- [Work instructions]
Copy out the lines of the records below, and only those lines, from the one with "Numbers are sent" through the one with "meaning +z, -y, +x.", exactly as they appear.

[Data entries]
^^^^^^^^^^^^^^^^

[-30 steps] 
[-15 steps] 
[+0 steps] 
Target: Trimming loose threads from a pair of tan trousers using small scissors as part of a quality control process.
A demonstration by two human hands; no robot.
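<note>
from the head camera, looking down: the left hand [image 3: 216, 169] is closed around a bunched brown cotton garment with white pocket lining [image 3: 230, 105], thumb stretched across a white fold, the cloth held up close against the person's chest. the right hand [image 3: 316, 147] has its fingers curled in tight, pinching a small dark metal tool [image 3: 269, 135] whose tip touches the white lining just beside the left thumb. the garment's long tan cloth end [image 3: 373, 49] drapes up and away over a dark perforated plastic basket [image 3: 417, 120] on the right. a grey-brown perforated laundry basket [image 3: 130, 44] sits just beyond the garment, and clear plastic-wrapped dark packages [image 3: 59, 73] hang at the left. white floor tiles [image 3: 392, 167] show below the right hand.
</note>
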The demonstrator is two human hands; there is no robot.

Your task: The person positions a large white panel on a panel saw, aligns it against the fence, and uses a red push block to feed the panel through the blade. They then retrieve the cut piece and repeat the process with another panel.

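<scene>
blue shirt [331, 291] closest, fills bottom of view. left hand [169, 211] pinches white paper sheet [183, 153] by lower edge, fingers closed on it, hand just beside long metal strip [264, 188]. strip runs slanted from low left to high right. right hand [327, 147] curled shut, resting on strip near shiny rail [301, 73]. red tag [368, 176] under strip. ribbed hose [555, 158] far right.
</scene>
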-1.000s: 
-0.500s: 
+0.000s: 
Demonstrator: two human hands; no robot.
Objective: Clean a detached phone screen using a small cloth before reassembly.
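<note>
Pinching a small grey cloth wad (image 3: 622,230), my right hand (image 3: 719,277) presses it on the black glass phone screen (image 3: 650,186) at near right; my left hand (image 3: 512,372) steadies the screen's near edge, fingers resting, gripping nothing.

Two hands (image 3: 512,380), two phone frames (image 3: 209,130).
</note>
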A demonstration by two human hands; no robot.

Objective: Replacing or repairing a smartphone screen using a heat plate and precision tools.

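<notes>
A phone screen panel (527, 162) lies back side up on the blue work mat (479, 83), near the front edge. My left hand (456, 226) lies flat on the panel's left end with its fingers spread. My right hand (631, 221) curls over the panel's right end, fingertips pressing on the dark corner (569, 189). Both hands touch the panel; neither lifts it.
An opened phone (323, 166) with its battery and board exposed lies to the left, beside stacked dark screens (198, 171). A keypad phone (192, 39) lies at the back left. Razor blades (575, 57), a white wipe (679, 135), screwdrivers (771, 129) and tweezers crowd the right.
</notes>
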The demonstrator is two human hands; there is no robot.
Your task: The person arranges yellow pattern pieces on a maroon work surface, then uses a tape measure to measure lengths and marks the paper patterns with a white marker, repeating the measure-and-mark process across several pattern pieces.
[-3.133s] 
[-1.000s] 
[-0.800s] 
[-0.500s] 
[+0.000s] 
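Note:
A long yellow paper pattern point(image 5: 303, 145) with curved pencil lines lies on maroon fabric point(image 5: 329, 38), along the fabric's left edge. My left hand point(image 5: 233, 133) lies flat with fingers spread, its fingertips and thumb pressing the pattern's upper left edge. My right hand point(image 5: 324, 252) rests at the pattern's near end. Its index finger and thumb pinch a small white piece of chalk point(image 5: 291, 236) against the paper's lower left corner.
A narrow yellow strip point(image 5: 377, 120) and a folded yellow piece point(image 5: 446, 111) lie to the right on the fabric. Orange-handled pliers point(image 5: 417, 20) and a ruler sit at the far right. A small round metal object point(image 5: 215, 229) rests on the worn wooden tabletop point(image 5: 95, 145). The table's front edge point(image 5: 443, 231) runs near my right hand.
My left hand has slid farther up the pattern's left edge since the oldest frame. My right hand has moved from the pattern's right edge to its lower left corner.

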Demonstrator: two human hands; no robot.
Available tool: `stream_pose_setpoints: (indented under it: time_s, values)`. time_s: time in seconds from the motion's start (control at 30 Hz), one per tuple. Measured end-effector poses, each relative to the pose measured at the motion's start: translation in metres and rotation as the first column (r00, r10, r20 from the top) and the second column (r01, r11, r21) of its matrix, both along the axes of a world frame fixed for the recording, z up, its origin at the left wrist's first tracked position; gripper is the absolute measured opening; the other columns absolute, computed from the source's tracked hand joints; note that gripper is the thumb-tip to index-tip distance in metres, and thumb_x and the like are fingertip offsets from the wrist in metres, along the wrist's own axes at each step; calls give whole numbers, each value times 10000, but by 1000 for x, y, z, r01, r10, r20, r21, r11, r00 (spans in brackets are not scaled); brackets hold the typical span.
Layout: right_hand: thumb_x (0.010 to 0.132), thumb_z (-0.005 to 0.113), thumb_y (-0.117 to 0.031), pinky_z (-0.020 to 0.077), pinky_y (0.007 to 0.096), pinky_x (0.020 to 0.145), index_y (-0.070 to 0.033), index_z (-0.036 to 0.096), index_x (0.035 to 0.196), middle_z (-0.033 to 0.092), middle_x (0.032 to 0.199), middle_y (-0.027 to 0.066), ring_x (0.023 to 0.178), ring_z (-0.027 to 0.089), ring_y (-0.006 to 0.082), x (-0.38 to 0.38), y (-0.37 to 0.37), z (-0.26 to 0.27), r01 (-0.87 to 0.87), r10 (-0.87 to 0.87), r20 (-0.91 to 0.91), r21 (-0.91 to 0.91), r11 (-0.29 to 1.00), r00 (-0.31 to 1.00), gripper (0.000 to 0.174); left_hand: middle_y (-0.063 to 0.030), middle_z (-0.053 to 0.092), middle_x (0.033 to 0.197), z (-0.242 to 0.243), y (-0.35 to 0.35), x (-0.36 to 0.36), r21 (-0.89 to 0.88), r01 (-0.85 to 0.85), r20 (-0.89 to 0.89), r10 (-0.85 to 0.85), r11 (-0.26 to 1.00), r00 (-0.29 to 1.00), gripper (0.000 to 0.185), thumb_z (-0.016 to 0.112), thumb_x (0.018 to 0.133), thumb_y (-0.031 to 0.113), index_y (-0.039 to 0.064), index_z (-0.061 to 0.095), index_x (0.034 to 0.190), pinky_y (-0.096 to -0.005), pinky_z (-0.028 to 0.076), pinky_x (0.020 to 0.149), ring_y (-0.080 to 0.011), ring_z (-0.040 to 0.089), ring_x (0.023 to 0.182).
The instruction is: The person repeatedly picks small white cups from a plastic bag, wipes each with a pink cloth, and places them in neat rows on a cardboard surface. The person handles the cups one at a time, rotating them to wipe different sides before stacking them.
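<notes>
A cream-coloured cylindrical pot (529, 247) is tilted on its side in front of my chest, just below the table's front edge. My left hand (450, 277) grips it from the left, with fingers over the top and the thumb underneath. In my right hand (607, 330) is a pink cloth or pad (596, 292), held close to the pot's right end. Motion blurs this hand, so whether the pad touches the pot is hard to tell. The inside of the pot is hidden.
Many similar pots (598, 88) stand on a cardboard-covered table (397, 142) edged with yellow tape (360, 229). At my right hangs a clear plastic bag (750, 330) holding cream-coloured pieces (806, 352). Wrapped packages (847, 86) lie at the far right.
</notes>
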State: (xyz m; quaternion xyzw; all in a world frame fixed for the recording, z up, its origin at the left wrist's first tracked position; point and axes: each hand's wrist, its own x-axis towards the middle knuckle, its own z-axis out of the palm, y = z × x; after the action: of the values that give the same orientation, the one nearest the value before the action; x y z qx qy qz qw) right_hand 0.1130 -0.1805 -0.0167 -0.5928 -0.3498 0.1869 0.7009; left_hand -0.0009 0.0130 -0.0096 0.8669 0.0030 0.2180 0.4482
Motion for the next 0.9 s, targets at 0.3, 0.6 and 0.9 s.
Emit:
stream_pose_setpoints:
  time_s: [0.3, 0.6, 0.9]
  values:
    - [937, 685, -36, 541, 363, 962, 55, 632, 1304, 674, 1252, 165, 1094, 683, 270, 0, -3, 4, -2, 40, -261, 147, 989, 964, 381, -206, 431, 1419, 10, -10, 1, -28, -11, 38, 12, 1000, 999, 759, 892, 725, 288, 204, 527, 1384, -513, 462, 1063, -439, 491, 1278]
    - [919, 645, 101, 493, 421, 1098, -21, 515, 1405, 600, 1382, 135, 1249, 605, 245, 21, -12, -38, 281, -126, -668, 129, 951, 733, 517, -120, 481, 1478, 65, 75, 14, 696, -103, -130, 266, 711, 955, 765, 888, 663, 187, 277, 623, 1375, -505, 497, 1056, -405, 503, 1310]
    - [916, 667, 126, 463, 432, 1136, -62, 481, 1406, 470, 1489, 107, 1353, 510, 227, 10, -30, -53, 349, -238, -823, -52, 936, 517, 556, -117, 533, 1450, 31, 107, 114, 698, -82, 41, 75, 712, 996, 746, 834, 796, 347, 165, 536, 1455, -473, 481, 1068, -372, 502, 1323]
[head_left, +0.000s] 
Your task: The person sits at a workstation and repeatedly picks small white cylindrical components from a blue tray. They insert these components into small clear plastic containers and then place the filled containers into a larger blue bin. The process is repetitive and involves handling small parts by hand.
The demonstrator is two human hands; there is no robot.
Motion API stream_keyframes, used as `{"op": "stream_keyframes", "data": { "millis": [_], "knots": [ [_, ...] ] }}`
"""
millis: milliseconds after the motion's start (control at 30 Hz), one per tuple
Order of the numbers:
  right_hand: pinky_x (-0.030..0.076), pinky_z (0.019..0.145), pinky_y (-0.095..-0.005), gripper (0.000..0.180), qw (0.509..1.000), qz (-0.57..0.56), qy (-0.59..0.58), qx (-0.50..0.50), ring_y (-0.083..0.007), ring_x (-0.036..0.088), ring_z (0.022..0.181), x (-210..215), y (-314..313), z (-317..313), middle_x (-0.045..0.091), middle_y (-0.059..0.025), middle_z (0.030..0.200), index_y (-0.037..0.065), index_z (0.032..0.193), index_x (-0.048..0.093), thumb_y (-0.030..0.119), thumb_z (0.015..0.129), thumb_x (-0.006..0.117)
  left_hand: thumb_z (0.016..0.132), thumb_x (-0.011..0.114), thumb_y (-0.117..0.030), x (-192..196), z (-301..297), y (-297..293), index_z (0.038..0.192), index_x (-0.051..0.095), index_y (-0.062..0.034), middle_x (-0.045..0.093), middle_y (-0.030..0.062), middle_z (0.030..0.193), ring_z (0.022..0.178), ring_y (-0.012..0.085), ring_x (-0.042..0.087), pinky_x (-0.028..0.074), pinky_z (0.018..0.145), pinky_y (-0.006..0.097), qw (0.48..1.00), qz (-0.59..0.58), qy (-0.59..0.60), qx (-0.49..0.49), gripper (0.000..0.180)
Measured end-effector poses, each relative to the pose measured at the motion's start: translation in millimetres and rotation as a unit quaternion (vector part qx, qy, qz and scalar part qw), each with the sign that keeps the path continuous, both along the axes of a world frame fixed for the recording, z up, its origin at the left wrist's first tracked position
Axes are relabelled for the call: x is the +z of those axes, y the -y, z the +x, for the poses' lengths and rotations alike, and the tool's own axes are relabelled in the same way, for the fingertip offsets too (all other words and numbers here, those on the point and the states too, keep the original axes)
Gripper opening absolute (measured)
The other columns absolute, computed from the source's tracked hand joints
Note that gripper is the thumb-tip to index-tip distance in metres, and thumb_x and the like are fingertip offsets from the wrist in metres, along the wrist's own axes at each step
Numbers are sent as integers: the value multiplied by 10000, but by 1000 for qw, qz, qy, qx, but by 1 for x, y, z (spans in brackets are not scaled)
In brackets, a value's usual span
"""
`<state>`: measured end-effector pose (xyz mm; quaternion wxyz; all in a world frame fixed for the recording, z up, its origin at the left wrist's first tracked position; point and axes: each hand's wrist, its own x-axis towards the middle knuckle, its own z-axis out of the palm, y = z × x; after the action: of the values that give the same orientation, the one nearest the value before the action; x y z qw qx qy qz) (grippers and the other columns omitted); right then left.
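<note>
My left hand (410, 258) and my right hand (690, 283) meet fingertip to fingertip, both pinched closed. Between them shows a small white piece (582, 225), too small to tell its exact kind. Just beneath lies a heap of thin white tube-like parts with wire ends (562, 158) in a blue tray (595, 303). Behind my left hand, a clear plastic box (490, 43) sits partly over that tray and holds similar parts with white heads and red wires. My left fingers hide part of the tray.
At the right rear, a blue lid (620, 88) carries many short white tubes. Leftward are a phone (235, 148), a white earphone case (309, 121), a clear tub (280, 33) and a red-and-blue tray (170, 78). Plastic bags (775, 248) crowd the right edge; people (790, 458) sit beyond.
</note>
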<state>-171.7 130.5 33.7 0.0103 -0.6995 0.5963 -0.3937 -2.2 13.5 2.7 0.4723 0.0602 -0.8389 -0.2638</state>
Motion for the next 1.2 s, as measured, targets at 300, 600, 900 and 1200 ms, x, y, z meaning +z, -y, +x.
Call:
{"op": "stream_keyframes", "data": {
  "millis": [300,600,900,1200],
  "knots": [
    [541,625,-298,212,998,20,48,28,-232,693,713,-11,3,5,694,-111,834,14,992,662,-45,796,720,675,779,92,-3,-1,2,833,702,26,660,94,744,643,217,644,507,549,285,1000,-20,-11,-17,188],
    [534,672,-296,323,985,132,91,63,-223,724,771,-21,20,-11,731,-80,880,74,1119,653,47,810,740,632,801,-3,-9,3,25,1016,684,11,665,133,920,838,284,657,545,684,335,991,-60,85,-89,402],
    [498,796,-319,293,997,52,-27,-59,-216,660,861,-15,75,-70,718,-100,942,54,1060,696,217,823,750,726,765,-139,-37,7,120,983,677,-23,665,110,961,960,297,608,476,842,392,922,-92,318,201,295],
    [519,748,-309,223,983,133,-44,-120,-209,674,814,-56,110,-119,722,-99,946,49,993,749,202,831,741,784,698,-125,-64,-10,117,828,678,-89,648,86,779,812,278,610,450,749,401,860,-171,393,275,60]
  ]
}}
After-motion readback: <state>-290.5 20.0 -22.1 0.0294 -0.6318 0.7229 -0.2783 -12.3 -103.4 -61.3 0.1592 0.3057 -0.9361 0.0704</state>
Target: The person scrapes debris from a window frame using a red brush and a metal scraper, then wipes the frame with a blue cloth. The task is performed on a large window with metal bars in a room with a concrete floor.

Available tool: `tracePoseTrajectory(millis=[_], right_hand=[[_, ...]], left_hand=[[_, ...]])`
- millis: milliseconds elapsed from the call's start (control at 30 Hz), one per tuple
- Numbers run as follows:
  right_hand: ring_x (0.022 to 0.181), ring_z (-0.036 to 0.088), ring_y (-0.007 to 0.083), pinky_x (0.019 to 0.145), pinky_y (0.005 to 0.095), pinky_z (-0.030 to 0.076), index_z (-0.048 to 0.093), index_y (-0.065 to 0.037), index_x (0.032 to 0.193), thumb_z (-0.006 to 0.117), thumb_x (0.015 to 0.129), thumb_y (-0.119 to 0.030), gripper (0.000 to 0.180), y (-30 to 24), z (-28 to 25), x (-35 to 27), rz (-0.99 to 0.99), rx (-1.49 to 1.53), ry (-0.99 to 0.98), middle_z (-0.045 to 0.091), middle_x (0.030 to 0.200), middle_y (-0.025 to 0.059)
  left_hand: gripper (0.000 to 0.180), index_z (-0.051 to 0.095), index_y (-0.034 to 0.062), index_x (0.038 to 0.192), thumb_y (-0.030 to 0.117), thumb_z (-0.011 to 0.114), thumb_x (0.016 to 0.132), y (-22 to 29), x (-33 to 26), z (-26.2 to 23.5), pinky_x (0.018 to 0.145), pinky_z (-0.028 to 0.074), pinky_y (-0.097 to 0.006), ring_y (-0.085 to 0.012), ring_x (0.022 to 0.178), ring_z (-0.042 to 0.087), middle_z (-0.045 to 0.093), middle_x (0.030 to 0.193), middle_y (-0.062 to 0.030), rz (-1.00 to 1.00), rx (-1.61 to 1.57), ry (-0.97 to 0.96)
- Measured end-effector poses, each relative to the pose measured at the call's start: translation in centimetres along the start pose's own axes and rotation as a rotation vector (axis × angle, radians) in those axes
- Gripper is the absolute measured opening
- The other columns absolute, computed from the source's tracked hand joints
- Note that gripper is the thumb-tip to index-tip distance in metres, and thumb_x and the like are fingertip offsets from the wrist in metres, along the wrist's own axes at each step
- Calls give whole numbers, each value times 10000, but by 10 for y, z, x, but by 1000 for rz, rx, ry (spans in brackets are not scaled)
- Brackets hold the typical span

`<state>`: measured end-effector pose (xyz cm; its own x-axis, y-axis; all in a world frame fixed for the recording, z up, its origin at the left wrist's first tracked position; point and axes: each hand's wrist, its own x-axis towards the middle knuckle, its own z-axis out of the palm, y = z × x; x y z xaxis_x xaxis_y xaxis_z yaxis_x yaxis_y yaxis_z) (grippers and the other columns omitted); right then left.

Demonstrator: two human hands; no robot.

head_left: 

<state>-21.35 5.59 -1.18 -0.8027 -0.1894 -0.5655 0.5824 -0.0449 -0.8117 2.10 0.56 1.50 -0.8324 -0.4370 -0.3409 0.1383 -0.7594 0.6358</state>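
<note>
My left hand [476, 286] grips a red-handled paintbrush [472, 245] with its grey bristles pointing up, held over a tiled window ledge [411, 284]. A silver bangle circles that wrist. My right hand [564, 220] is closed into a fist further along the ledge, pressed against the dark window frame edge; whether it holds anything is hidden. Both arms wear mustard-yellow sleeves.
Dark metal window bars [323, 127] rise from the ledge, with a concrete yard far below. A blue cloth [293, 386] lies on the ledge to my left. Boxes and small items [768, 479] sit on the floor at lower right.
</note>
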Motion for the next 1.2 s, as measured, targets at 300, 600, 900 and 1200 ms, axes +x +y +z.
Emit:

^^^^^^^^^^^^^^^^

- [Completed task]
Numbers are sent as integers: the value multiplied by 10000, but by 1000 for qw, qz, qy, qx, but by 1 for x, y, z (spans in brackets are not scaled)
In brackets, a value's usual span
"""
`<state>`: measured end-effector pose (xyz mm; quaternion wxyz; all in a world frame fixed for the recording, z up, its origin at the left wrist's first tracked position; point and axes: each hand's wrist, its own x-axis towards the middle knuckle, its own z-axis out of the palm, y = z × x; after the action: of the values that give the same orientation, the one nearest the value before the action; x y z qw qx qy qz) (grippers and the other columns omitted); right then left.
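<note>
My left hand (410, 258) and my right hand (690, 283) meet fingertip to fingertip, both pinched closed. Between them shows a small white piece (582, 225), too small to tell its exact kind. Just beneath lies a heap of thin white tube-like parts with wire ends (562, 158) in a blue tray (595, 303). Behind my left hand, a clear plastic box (490, 43) sits partly over that tray and holds similar parts with white heads and red wires. My left fingers hide part of the tray.
At the right rear, a blue lid (620, 88) carries many short white tubes. Leftward are a phone (235, 148), a white earphone case (309, 121), a clear tub (280, 33) and a red-and-blue tray (170, 78). Plastic bags (775, 248) crowd the right edge; people (790, 458) sit beyond.
</note>
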<state>-171.7 130.5 33.7 0.0103 -0.6995 0.5963 -0.3937 -2.2 13.5 2.7 0.4723 0.0602 -0.8389 -0.2638</state>
Motion for the next 1.2 s, as measured, targets at 300, 600, 900 and 1200 ms, x, y, z meaning +z, -y, +x.

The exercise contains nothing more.